Published in the Financial Times 15/12/2014
If you’re thinking of coming to Japan for a spring break, you’d better book fast. Occupancy rates for Tokyo and Osaka hotels are at twenty two year highs as big-spender Asian tourists flood into the country. The impact is felt not just at the high end. Asakusa, a downtown area fast becomingTokyo’s new hipster central, is now a destination for foreign backpackers.
Japanese Prime Minister Shinzo Abe is sometimes criticized for exacerbating tensions with China. In reality Abenomics, his reflationary policy package, is responsible for supercharged growth in the most personal form of interaction between the two countries. In the last year alone, visitor arrivals from mainland China soared by 80%.
A dozen years ago, total visitor arrivals to Japan were running at around four million a year. This year they will top thirteen million and the government’s target of twenty million by 2020 looks easily attainable. The key driver is the Japanese currency which has depreciated from 78 to 120 against the dollar in just two years. In real trade weighted terms the yen is at its cheapest since the advent of floating currencies in the early 1970s.
Tourists can change their holiday plans at the drop of a hat. Complex global businesses take years to reconfigure their supply chains and investment strategies. Yet that is exactly what is going to happen once managements are convinced that the new super-competitive yen is here to stay – and Prime Minister Abe’s solid election victory will help to provide such reassurance.

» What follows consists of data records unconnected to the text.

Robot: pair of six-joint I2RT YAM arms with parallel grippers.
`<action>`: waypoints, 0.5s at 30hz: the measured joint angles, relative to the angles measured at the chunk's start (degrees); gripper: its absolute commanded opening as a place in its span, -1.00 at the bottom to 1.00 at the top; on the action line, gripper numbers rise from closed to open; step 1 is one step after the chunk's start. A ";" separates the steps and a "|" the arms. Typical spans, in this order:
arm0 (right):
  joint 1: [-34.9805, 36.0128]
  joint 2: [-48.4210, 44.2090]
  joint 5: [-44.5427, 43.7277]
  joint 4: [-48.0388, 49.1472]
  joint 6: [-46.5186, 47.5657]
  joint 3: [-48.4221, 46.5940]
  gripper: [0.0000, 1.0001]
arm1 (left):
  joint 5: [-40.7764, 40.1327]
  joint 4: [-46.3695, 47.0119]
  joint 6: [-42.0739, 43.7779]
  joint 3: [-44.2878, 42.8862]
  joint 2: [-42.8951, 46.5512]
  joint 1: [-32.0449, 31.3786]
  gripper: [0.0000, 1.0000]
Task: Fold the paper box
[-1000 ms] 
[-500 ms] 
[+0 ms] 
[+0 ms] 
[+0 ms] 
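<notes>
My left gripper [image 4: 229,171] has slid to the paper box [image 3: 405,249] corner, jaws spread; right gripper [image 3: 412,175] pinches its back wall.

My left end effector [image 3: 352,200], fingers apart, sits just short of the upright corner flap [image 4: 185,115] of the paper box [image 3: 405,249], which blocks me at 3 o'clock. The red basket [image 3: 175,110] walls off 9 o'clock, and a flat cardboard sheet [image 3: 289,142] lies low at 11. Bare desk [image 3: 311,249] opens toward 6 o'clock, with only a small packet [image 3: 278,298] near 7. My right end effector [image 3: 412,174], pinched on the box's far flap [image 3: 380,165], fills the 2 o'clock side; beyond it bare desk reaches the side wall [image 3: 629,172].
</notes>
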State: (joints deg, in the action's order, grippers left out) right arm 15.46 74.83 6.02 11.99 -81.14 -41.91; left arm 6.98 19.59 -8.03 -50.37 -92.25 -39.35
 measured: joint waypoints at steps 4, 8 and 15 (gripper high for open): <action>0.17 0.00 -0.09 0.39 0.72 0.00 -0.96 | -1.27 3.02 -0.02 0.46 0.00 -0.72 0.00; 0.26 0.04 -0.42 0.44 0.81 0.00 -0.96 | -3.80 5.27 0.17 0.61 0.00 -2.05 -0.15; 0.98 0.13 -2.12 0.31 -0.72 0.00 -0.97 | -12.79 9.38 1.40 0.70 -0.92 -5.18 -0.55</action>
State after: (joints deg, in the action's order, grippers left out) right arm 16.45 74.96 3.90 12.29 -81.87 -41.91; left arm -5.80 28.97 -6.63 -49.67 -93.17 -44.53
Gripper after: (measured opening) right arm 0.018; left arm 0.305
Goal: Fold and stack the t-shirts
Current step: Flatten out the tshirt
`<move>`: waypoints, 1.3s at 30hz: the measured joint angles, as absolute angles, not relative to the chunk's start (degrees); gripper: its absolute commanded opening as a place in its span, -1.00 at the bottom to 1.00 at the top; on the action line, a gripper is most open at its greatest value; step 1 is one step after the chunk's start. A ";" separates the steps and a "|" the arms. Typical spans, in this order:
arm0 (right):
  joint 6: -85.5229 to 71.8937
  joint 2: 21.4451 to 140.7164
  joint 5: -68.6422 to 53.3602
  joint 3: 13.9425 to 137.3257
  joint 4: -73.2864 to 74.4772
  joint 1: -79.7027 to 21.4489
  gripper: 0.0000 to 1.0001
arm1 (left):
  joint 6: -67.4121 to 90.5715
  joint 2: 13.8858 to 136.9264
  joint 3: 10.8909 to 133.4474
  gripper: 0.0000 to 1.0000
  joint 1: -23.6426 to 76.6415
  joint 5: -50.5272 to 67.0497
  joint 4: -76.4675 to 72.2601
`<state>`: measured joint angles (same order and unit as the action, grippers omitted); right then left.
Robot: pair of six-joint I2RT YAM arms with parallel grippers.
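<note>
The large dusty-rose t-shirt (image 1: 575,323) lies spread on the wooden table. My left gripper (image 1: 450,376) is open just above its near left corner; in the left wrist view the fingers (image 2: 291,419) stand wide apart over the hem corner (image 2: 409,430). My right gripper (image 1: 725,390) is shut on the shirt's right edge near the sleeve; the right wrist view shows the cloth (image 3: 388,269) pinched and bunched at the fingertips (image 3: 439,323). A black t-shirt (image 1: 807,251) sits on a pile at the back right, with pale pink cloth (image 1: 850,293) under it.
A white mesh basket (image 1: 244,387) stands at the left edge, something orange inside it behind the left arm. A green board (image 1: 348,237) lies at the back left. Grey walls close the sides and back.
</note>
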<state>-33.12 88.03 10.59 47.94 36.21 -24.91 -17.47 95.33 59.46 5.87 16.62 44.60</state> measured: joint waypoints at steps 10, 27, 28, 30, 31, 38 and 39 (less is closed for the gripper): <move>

In recent years corporate Japan has held down investment in new facilities while boosting margins. As a result the profitability of the Japanese capital stock is at the highest level in four decades. Meanwhile, companies have generated cumulative free cashflow equivalent to 80% of GDP – the other side of the ledger to the much discussed stock of government debt. With stalwarts in old economy sectors as steel and shipbuilding now claiming to be the low cost producers in the region, conditions are ripe for a multi-year capital investment boom driven by re-shoring of production and, ultimately, labour shortages.
For a country not in crisis to experience a currency decline of such a scale is rare. In today’s “lowflationary” world it constitutes a pure gain in competitiveness. What we are witnessing is the mirror-image of the 1990s Asian Crisis, when countries with heavy dollar-denominated external debts were driven to the brink of bankruptcy by currency declines. Japan, in contrast, is experiencing a substantial strengthening of its solvency – thanks to the stock of net overseas financial assets, equivalent to some 60% of GDP, which make it the world’s largest creditor.
Add the change in the yen value of this treasure chest to a rise in the capitalization of the Tokyo stock market and the increase in the value of urban real estate and you have a massive stealth de-leveraging – not by reducing debt, but by boosting national “equity.” If Japanese asset prices were at elevated levels this dynamic might be dangerous. But real estate and stock prices are barely higher today than twenty eight years ago.
Is there a risk that Japan might ignite a full-on currency war? The Japanese authorities maintain they are not actively seeking a weaker currency, but the epoch-making shift from hard money to soft money taking place under Mr. Abe must affect the yen’s external value if it is, ultimately, to affect its internal value. The Bank of Japan was right to ignore complaints about higher import costs from some businessmen and politicians. It is impossible to shoot for an inflation target while simultaneously trying to rein in the currency
More to the point, it is by no means clear that currency weakness inevitably bolsters exports and cuts imports. The one precedent for a large depreciation in normal conditions is the halving of the dollar versus the yen and the D-mark after the Plaza Accord between the G7 countries in 1985. The US external deficit remained intact, driven by the balance of savings and spending within the economy. Likewise, it is plausible that a successful Japanese reflation would have the greater impact on domestic demand, not the trade balance.
In the meantime everyone from gap-year students to executive travellers can enjoy the delights that Japan has to offer at bargain basement prices- provided, of course, they can get a reservation.